85/8. (Mü’minlere) kızmalarının sebebi, (o Mü’minlerin) ancak azîz (yegâne gâlip) (ve) hamîd (övgüye lâyık) olan Allah'a îman etmelerindendi.

85/9. O Allah ki, göklerin ve yerin mülkü (ve idâresi) O'nundur (O’na aittir). Allah her şeye hakkıyla şâhittir.

85/10. Şüphe yok ki, erkek Mü'minlerle kadın Mü'minleri (ateşe atarak) belâya uğratanlar, sonra da tevbe etmeyenler (yok mu?) İşte onlara (küfürlerinden dolayı bir) cehennem azâbı, bir de (Mü'minleri yaktıkları için) yangın azâbı vardır.

85/11. Şüphesiz îman eden ve sâlih ameller işleyenlere (gelince:) Onlara (ağaçları) altından ırmaklar akan cennetler vardır. İşte bu, büyük bir kurtuluştur!

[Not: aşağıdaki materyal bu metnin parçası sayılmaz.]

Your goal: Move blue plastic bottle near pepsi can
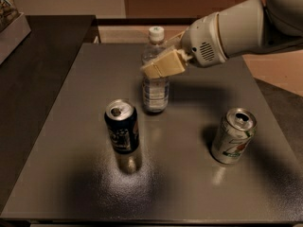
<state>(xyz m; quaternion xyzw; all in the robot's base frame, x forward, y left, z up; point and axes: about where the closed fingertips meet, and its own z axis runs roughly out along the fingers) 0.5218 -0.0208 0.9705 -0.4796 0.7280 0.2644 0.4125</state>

85/12. Şüphesiz Rabbinin (zâlimleri azap ile) yakalaması çok şiddetlidir.

85/13. Çünkü (varlığı) ilkin (yoktan) var eden ve (ölümden sonra tekrar) geri getiren (dirilten) O'dur.

85/14. O, gafûr (tevbe eden Mü'minleri çok bağışlayan)dır (ve) vedûd (kendisine itâat edenleri çok seven)dir.

85/15. Arş’ın sâhibidir. Mecîd (zâtında ve sıfatlarında çok yüce)dir.

85/16. Dilediğini yapandır.

85/17. (Ey Resûlüm, küfürleri yüzünden helâk olan) o orduların haberi sana geldi mi?

85/18. (Yani) Fir’avun ve Semûd (kavimlerinin)?

85/19. Fakat (kavminden) o kâfir olanlar, hâlâ bir yalanlama içindedirler.

85/20. Hâlbuki Allah, (ilim ve kudreti ile) onları arkalarından kuşatmıştır.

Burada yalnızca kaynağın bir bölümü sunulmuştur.